From the first line through the line containing "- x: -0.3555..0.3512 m", transcribe the records exactly and include no other lines.

* * *

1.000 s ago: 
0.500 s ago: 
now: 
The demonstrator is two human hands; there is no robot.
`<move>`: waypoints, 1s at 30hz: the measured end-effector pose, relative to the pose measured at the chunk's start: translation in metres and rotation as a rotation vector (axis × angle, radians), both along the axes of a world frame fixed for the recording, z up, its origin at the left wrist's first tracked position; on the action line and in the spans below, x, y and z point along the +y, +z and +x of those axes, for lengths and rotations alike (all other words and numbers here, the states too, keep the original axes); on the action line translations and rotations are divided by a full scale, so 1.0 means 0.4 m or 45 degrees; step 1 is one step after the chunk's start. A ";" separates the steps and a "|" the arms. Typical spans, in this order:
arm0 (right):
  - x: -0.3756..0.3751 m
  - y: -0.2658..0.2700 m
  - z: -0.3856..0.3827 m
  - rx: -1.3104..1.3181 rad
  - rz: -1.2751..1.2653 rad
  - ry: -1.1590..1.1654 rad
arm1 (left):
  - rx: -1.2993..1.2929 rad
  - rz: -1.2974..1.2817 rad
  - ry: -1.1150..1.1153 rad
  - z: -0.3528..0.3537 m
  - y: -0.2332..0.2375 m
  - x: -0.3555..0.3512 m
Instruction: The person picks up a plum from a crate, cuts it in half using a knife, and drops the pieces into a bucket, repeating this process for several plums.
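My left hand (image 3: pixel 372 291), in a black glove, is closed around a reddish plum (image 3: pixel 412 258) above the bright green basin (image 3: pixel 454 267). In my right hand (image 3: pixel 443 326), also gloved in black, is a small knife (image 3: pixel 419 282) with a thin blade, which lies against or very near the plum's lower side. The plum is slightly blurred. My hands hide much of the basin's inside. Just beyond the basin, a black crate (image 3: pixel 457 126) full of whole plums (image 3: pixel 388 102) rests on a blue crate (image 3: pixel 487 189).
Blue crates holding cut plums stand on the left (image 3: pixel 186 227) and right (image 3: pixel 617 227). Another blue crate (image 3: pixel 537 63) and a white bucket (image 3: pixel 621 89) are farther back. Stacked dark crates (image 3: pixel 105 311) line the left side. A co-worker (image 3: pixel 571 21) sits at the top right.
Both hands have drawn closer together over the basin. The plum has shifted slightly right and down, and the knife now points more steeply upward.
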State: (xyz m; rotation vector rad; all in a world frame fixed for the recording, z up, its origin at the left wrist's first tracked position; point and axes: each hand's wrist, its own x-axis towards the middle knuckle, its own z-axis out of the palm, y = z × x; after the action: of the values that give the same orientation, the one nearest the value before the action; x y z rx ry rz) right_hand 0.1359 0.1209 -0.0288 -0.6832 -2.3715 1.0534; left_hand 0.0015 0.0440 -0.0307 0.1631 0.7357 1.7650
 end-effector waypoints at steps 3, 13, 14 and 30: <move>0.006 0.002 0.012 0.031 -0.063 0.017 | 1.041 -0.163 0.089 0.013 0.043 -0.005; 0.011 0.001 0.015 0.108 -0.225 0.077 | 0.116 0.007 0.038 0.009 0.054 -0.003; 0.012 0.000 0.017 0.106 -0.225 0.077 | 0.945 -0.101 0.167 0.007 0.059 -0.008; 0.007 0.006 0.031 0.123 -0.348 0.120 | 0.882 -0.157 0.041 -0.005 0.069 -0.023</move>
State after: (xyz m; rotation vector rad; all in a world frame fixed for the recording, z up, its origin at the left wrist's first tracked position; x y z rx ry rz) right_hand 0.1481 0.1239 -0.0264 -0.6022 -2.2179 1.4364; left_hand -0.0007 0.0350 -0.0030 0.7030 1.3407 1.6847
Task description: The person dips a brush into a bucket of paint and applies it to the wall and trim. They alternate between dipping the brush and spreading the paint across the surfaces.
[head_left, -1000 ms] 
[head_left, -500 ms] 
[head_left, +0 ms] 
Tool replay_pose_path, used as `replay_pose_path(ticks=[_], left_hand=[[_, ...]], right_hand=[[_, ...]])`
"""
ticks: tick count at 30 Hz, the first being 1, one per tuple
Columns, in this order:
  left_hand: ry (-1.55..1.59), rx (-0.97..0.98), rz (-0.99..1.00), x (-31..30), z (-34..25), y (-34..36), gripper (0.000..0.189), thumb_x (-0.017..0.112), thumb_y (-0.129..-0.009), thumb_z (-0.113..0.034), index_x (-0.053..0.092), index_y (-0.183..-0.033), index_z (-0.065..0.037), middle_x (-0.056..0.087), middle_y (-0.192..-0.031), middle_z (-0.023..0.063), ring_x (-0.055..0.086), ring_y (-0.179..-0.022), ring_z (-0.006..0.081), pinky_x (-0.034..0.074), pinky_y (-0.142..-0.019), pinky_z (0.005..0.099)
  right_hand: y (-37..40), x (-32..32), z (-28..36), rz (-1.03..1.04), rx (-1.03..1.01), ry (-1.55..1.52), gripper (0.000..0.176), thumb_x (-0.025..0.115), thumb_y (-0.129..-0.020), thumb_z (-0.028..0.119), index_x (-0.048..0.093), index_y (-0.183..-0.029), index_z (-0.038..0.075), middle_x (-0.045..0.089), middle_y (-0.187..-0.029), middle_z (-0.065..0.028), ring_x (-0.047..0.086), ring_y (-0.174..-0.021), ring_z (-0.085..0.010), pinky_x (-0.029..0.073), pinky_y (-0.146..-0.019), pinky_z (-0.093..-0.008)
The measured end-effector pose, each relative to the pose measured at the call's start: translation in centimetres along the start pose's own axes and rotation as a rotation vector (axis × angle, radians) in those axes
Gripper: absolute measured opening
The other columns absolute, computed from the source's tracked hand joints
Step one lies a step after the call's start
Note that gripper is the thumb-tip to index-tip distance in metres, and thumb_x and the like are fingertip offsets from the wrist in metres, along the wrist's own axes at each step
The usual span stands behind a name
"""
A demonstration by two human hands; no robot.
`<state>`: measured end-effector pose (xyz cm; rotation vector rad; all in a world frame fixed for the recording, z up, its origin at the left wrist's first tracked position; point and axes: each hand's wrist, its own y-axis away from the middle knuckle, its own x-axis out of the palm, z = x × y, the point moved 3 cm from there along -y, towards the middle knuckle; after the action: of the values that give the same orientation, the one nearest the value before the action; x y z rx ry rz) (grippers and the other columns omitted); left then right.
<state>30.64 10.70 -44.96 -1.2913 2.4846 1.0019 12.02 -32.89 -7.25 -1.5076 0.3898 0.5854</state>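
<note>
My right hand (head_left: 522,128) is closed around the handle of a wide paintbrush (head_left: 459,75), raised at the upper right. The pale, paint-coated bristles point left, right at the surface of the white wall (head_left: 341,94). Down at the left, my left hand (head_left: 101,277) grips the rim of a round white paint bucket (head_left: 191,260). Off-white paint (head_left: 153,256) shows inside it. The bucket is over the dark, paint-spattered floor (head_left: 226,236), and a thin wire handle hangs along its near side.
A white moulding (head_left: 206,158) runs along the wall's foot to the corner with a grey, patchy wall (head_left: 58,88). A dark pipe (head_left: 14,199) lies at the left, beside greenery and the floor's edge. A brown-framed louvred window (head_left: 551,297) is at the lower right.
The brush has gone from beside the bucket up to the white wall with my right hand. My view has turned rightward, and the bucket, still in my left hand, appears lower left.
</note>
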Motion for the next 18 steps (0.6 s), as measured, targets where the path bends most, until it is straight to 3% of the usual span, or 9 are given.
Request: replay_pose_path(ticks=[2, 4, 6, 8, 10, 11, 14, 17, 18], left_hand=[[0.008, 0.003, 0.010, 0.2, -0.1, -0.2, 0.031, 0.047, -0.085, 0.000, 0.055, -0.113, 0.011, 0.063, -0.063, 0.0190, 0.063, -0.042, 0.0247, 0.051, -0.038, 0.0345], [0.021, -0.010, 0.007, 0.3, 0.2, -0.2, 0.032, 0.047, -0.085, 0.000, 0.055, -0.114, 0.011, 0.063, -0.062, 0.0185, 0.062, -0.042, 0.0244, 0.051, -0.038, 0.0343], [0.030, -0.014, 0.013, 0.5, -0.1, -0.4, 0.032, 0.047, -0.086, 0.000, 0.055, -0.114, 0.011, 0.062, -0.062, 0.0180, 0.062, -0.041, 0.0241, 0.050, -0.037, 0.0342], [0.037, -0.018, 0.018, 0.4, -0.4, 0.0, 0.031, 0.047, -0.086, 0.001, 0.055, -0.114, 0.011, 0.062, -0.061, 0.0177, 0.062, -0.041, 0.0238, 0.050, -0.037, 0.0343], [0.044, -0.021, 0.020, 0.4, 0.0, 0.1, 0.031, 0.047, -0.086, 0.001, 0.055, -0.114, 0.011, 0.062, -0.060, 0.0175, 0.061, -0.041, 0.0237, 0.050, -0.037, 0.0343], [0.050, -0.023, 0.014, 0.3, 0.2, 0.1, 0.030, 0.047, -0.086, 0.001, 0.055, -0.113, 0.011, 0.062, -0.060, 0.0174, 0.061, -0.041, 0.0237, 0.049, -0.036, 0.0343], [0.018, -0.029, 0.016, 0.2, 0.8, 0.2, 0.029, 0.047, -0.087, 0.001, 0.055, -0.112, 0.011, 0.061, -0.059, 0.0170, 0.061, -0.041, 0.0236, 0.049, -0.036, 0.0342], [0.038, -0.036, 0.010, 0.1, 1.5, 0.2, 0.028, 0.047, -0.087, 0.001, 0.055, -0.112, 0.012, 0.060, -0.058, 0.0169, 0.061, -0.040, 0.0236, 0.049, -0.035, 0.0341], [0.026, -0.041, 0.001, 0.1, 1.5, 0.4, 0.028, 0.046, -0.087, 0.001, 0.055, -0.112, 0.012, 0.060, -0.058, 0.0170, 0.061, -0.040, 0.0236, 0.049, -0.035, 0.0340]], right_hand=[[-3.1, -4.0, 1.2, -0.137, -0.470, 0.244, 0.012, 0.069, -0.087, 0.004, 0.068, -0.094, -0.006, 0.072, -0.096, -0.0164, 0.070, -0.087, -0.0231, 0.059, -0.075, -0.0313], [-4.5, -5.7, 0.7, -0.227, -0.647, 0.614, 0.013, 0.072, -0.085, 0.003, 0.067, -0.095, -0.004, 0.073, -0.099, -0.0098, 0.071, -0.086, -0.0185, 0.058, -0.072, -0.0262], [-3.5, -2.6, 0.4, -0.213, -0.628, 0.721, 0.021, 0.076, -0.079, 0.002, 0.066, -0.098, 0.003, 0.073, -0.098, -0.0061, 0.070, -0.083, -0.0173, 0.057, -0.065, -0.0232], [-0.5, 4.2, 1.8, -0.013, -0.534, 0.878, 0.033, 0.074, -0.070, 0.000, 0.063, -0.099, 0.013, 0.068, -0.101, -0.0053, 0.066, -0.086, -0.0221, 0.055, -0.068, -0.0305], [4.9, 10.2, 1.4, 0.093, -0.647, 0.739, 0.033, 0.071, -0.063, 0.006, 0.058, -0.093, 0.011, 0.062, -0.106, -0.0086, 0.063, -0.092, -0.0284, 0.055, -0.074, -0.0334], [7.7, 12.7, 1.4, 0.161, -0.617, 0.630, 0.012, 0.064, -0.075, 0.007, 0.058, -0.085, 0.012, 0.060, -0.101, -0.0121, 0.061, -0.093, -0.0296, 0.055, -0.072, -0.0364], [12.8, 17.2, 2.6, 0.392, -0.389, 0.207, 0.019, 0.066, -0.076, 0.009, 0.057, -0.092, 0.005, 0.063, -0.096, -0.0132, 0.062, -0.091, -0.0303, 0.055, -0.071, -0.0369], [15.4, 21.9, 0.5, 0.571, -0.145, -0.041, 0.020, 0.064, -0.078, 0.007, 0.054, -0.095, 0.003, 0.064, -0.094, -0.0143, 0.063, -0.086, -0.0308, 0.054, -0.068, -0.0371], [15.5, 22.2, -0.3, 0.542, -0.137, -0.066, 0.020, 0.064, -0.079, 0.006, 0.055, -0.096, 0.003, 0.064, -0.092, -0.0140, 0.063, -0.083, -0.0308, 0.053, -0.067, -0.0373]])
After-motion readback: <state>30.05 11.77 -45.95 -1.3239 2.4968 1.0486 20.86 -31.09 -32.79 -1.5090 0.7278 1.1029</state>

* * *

▸ SOLUTION FOR THIS EXERCISE
1.000 s ago: 
0.500 s ago: 
now: 
The demonstrator is two human hands; there is no robot.
`<move>`: waypoints, 1s at 30hz: the measured end-effector pose, relative to the pose measured at the chunk's start: translation in metres and rotation as a rotation vector (axis × angle, radians), both along the axes of a world frame fixed for the recording, z up, its origin at the left wrist's first tracked position; on the action line and in the spans below, x, y and z point along the +y, +z and +x of those axes, for lengths and rotations alike (all other words and numbers here, the states too, keep the original axes); on the action line translations and rotations are divided by a full scale, so 1.0 means 0.4 m or 45 degrees; step 1 is one step after the chunk's start. A ";" separates the steps and a "|" the arms. Typical spans, in this order:
arm0 (right):
  - x: -0.3756..0.3751 m
  - y: -0.2658..0.2700 m
  - z: -0.3856..0.3827 m
  - rx: -1.3104..1.3181 rad
  - rz: -1.2751..1.2653 rad
  - ry: -1.1590..1.1654 rad
arm1 (left):
  - rx: -1.2993..1.2929 rad
  - rz: -1.2974..1.2817 rad
  - ry: -1.1150..1.1153 rad
  - z: -0.3528..0.3537 m
  - y: -0.2332..0.2375 m
  - x: -0.3555..0.3512 m

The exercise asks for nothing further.